Friday, November 19, 2021

Carrie Nation in Commerce, TX

My APUSH students have recently been discussing the Age of Reform in the build-up to the Civil War, including the Temperance Crusade and the Women's Rights Movement. When young women grew tired of their drunk, abusive husbands spending the family money on alcohol, they spoke up and demanded a stop to the selling/producing of liquor and spirits. This crusade would later lead to Prohibition (a topic noted in this blog post). On the other hand, the Women's Rights Movement (one of the first feminist crusades in the United States) brewed when women were very dissatisfied with male-led institutions (including schools) and desired to have a voice to make changes that would impact their communities. These social movements gradually picked up steam following the Civil War, and defined the twentieth-century Progressive Era in American history. Keeping with this theme of reform, I stumbled upon some interesting facts on Carrie Nation.
Carrie Nation was usually known to wield a hatchet, but she did not carry such a scary instrument when she lectured the youth at East Texas Normal College on March 31, 1905. (Britannica.com)
Carrie Nation, a Kentucky native, was an outspoken supporter of the Temperance Crusade. She created a local chapter of the Woman's Christian Temperance Union in Medicine Lodge, Kansas in the 1880s. Nation was often known to be a violent agitator, throwing rocks at the windows of the local taverns while singing a sweet melody, and wielding an infamous hatchet. Between 1900 and 1910, she was arrested more than 30 times for "hatchetations", threatening alcoholics at the pubs. Nation paid her jail fines from the fees she gathered for her lecture tours across the nation during the early 1900s. Since Etta Mayo, a professor of music at East Texas Normal College, was heavily invested in the Women's Rights Movement and Temperance Crusade, Nation was invited to speak on the campus in Commerce in 1905. Mrs. Mayo believed that Nation would "fix" the alcoholics since Commerce was home to an alarming number of saloons. In a letter, librarian Catherine Opal Williams quotes from a letter written by Gladys Mayo, Etta's daughter: "Saloons were numerous in the little town of Commerce...They presented a problem to a growing town with a college. My mother appealed to Francis E. Willard, director of the Temperance Movement in the United States for advice. Their correspondence lent hope and inspiration to my parents and to the towns-women...She [Carrie Nation] must have come to Commerce upon my mother's invitation, and for some time she made her Texas headquarters in our dormitory."

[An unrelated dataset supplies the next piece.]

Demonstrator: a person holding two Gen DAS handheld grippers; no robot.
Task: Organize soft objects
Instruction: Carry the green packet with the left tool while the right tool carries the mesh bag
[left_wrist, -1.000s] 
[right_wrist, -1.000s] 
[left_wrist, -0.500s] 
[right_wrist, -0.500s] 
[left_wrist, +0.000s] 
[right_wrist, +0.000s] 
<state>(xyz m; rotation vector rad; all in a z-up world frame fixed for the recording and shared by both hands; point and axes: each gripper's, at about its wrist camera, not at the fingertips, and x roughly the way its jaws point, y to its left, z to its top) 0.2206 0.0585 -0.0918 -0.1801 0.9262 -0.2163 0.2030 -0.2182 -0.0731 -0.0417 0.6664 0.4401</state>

Etta Mayo was the wife of William L. Mayo, founder and inaugural president of East Texas Normal College in Commerce. Etta was a music professor at the institution. (Author's Collections)
Nation's lecture on the dangers of alcohol was well-received among the faculty and student body at East Texas Normal College (and she did not carry her frightening hatchet!). A review in the Commerce Journal of Nation's talk displays the success of this program and her unusual demeanor: "Tuesday morning the students at East Texas Normal College had the privilege of listening to a woman of almost world renown...Instead of a harsh, raving speaker, the idea many have of her, Mrs. Nation is a cool, calm, logical, yet eloquent speaker. After being introduced by Professor [William L.] Mayo, Mrs. Nation began her lecture, which was greatly appreciated by the students...'Purify the home, bring the child up in a Christian way, and that child will kill liquor in the United States,' she says, 'We must have a national prohibition of the liquor curse, making it a crime to manufacture, barter, sell, or give away that which causes 3/4 of all crime, murdering a hundred thousand every year.'"
Prohibition activists, c. 1920. (BBC News)
Nation's strong rhetoric propelled the Temperance Crusade and encouraged many to join the movement. After many decades of meetings, marches, and propaganda outreach, the United States Congress outlawed the production, purchase, and selling of alcoholic beverages by passing the 18th Amendment (1920). The mission of the Temperance advocates was accomplished, yet the majority of Americans missed their drink and began to produce and smuggle alcohol in secret (this was the age of gangsters and speakeasies). Eventually, Congress repealed its original Prohibition act by passing the 21st Amendment in 1933. Such a small, yet golden nugget in the university's history and Commerce's story.